Надо сказать, продолжал «Зеро», что среди знакомых Беккенбауэра-старшего преобладали, как оказалось по возвращении в Германию, военные, со многими из которых познакомился и молодой Беккенбауэр, в том числе и с будущим главнокомандующим сухопутными войсками Германии генерал-полковником фон Фричем, опороченным и изгнанным Гитлером и его кликой из армии в 1938 году.

В офицерском училище Беккенбауэр-младший пробыл недолго. Где-то наверху учли его особые качества – знание России, превосходное владение русским языком, – и судьба будущего «Зеро» была решена. Он был переведен в специальную школу, готовившую разведчиков, а в 1918 году направлен в Россию.

– Стоп, – поднял руку Скворецкий. – Направлены в Россию? Как? В каком обличье?

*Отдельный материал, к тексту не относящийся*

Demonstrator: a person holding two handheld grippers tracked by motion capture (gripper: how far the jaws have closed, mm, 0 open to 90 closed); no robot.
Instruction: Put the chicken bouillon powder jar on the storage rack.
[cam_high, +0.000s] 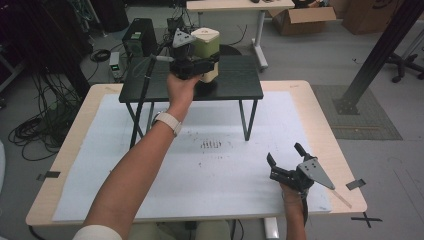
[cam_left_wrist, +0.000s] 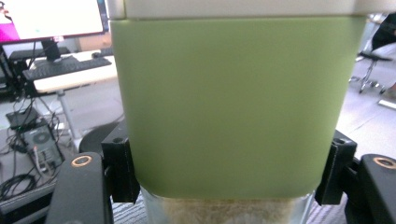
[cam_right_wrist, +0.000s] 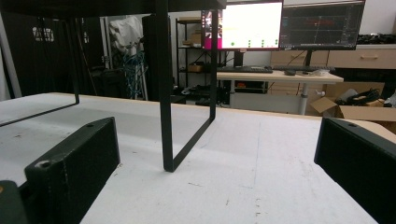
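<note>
Green-banded container (cam_high: 207, 50) with cream lid (cam_high: 206, 33) upright on black raised shelf (cam_high: 240, 82), clamped between left gripper (cam_high: 192, 65) jaws; right gripper (cam_high: 286, 159) spread wide, holding nothing, low over white mat (cam_high: 220, 170) near table's right edge.

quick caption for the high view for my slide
Left gripper clamps a green, cream-lidded container on a black stand, while the open right gripper rests low over the white-covered table.

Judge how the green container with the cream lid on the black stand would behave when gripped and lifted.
The green container looks rigid and smooth-walled, so it may slip between the left gripper fingers. It is tall, so probably tippy if nudged high. Pale contents show near its base, likely adding some weight.
</note>
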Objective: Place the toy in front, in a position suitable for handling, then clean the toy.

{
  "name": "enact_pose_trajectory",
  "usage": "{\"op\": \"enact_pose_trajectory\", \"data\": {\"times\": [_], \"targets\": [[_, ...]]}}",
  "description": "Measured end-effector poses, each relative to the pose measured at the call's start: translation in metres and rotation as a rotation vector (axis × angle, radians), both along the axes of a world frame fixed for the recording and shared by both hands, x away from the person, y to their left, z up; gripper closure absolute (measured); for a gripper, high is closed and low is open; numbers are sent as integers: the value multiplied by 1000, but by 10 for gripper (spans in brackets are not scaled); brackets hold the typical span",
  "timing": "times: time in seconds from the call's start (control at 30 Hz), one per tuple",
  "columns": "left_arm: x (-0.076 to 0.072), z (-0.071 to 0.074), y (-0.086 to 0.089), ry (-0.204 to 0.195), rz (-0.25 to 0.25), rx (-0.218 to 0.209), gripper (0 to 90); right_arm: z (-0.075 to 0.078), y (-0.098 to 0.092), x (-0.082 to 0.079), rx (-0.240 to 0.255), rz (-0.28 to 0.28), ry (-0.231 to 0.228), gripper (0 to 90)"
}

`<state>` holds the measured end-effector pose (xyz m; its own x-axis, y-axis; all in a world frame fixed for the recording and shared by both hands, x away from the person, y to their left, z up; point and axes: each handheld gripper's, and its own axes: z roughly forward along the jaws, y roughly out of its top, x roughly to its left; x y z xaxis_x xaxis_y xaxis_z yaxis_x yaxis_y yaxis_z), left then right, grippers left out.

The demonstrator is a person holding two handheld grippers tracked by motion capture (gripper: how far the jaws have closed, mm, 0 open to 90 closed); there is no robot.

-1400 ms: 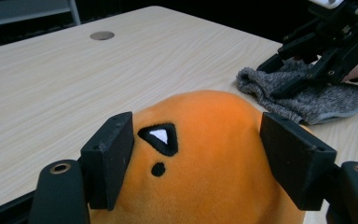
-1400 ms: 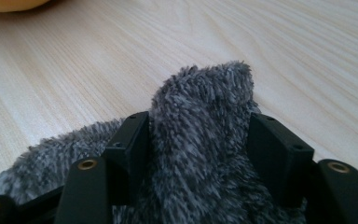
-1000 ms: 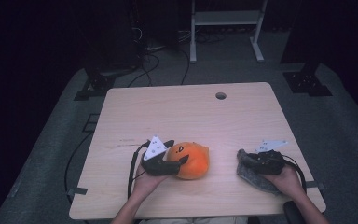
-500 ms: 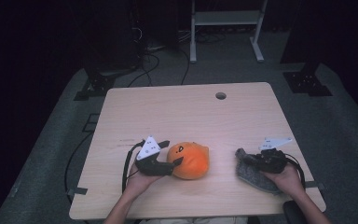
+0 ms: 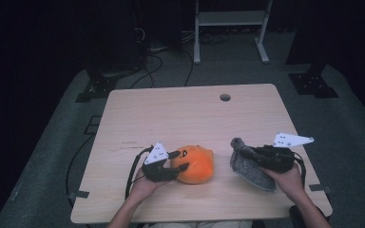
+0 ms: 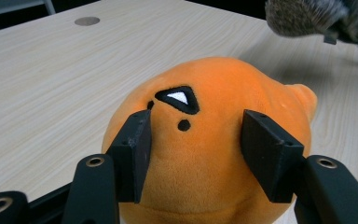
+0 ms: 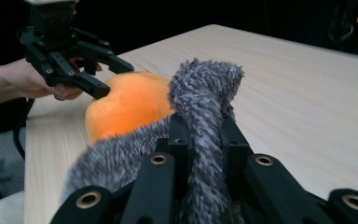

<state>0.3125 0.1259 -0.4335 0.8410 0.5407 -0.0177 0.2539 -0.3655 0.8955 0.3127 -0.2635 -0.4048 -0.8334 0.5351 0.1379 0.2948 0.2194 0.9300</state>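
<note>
An orange plush toy point(image 5: 197, 164) with a black triangle eye lies on the wooden table point(image 5: 171, 114) near its front edge. My left gripper point(image 5: 180, 160) reaches it from the left. Its jaws have just been closing, and the pads now press into both sides of the plush toy point(image 6: 205, 154). To the right, my right gripper point(image 5: 246, 153) is shut on a grey furry toy point(image 5: 247, 167) and holds one end raised while the rest trails toward the table. In the right gripper view the grey furry toy point(image 7: 205, 93) stands up between the jaws, with the orange plush toy point(image 7: 126, 109) and the left gripper point(image 7: 114, 78) behind.
A round cable hole point(image 5: 225, 97) sits near the table's far edge. Beyond the table stand a white metal frame point(image 5: 230, 28) and dark equipment with cables on the grey floor. Bare tabletop stretches across the far half.
The left jaws have closed onto the orange plush toy. The right gripper has shut on the grey furry toy and risen, lifting one end of it.
</note>
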Motion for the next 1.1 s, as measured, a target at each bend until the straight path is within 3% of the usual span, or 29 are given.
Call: {"op": "enact_pose_trajectory", "data": {"times": [0.03,0.07,0.13,0.3,0.4,0.43,0.47,0.53,0.6,0.63,0.67,0.87,1.1], "targets": [[0,0,0,0,0,0,429,0,0,0,0,0,0,782],[0,0,0,1,-1,1,429,1,5,-1,30,18,-4,782],[1,1,0,2,-1,-2,411,5,21,-3,-1,44,-31,783],[3,2,0,8,1,-9,366,21,43,-6,28,95,-84,782],[2,6,-1,1,3,1,238,26,68,-5,10,136,-97,781],[1,9,0,-2,11,1,238,26,68,-5,10,136,-97,781],[1,13,2,-14,11,-6,169,25,79,-6,1,145,-107,780],[1,13,4,-23,15,-14,173,21,89,-5,-25,148,-103,780],[3,11,5,-3,6,-13,275,14,97,-5,-52,154,-89,780],[3,6,4,3,-7,8,333,10,101,-6,-70,151,-85,780],[4,5,4,9,-7,5,346,7,104,-6,-89,148,-79,779],[8,0,7,47,0,-4,360,-12,117,2,-166,103,-66,777],[9,0,8,49,-7,-5,360,-17,105,0,-205,52,-59,778]]}}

– Я «вернулся» на «родину» под видом освободившегося из плена в связи с окончанием войны русского солдата.

– И сразу стали Поповым?

– Да, я был снабжен документами на имя рядового Ивана Степановича Попова. Так началась моя новая жизнь в новом обличье. Как я жил, чем занимался все эти годы, без малого четверть века, рассказывать долго: всякое было. Работал на заводе, учился, пошел в армию, сначала вольнонаемным, в военторг, потом в кадры, интендантом. Этого я и добивался…

– Хорошо, – прервал «Зеро» Кирилл Петрович. – Вашей так называемой «трудовой деятельностью» мы займемся в другой раз, а сейчас рассказывайте о шпионской работе.

– Но разведывательной работы до последних лет я почти не вел, – возразил Беккенбауэр.

– Не вели? Вы хотите сказать, что вас заслали в Советскую Россию в шпионских целях еще в 1918 году, а вы долгие годы сидели и бездействовали? Так вас надо понимать?

– Не совсем так. Видите ли, я был направлен в Россию с дальним прицелом.

– То есть? – спросил Горюнов.

– Моя основная работа должна была начаться в военное время, только со вступлением Германии в войну.

– Какую еще войну? Или командование германской армии, милитаристские круги Германии планировали новую войну против России еще в 1918 году, когда не кончилась первая мировая война?

– Этого я не знаю, – пожал плечами «Зеро». – Это вне моей компетенции. Полагаю, никто тогда войны не планировал, но готовым нужно было быть ко всему. Этим и определялись поставленные передо мной задачи.

– А вы, значит, – настаивал Виктор, – так-таки ничего до начала войны и не делали? В качестве шпиона я имею в виду.

– Разведчика, – невзирая на пренебрежительный жест Горюнова, педантично повторил «Зеро». – Нет, почему ничего не делал? Кое-что делал.

– Уточните, – потребовал Скворецкий.

– Как я уже докладывал, я периодически составлял обзорные донесения и пересылал их по начальству. Правда, начал я этим заниматься не сразу, лишь с тридцатых годов, когда устроился в Красной Армии.

– Ну еще бы, куда уж там сразу! Вам же нужно было «акклиматизироваться». Так, что ли?

– Конечно, и на акклиматизацию требовалось время, но главное, это те задачи, которые передо мною были поставлены.

– Это мы уже слышали. Потрудитесь сказать, каким путем вы пересылали ваши шпионские донесения? – спросил Скворецкий.

– У меня была связь с одним из сотрудников германского посольства в Москве. Через него же я получал деньги и инструкции. Кроме того, после 1931 года я трижды бывал в Германии и лично докладывал руководству военной разведки добытые мною сведения и свои соображения.

– Бывали в Германии? Каким образом?

– Нелегально, конечно. Делалось это так…

– Минутку, – остановил арестованного Скворецкий. – К вашей довоенной шпионской работе мы еще вернемся, как и к поездкам в Германию, сейчас нас прежде всего интересует вопрос о последних двух годах, годах войны. К этому и переходите. Только одно: когда вы были в Германии в последний раз?